During an El Niño year, warm surface water spreads eastwards across the equatorial Pacific. This is linked to changes in weather patterns that lead to drought and failure of monsoon rains in Australia and southern Asia, and heavy rains and along the South American coast. Fisheries off South America are also affected.

These changes happen once every three to seven years. Scientists understand why El Niño comes and goes, says Tony Busalacchi of the University of Maryland, College Park, but not why the period varies so much. That makes predicting an El Niño a tricky business.

The driving forces behind El Niño are thought to be the heat content and density of the surface waters. Previous studies have estimated water density from the temperature data, which is readily available from satellites. But they often neglect salt, which has an effect on density too.

Busalacchi and two Maryland colleagues looked at data from the Pacific between 1980 and 1995 to see how salinity affects the onset of El Niño. They found that low salinity levels in the western Pacific were followed by El Niño conditions six months later.

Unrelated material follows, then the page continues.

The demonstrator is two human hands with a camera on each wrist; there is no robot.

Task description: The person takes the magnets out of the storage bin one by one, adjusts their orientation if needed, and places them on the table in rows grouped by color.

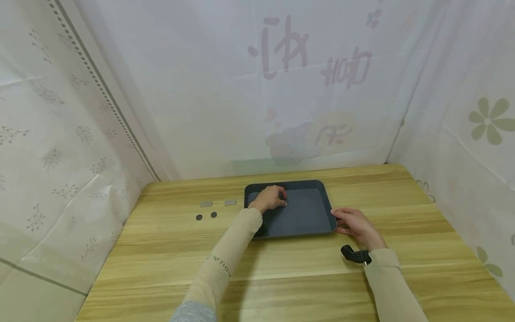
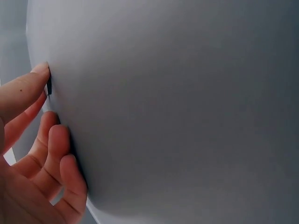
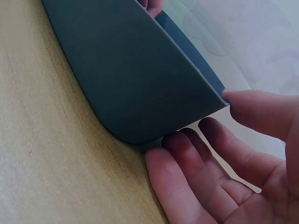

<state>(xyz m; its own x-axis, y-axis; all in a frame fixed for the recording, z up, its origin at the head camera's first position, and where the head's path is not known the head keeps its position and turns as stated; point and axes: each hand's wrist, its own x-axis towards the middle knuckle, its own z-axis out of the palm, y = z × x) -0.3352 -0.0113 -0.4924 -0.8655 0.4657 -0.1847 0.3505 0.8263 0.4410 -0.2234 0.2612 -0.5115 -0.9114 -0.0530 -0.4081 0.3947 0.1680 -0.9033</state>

And excess salinity north and south of the equator correlated with warmer waters about 12 months later (Journal of Geophysical Research, vol 107, p 8007).

Those observations suggest that the first thing to trigger an El Niño event is the sinking of cold, salty surface waters on either side of the equator. Then warm, less-salty surface waters spread eastward and trigger the well-known climate changes.

So following salinity data should give researchers a better heads-up on El Niño. NASA has already approved the launch of a satellite called Aquarius in 2006 or 2007, which will remotely measure sea-surface salinity and provide the first global maps of sea salt.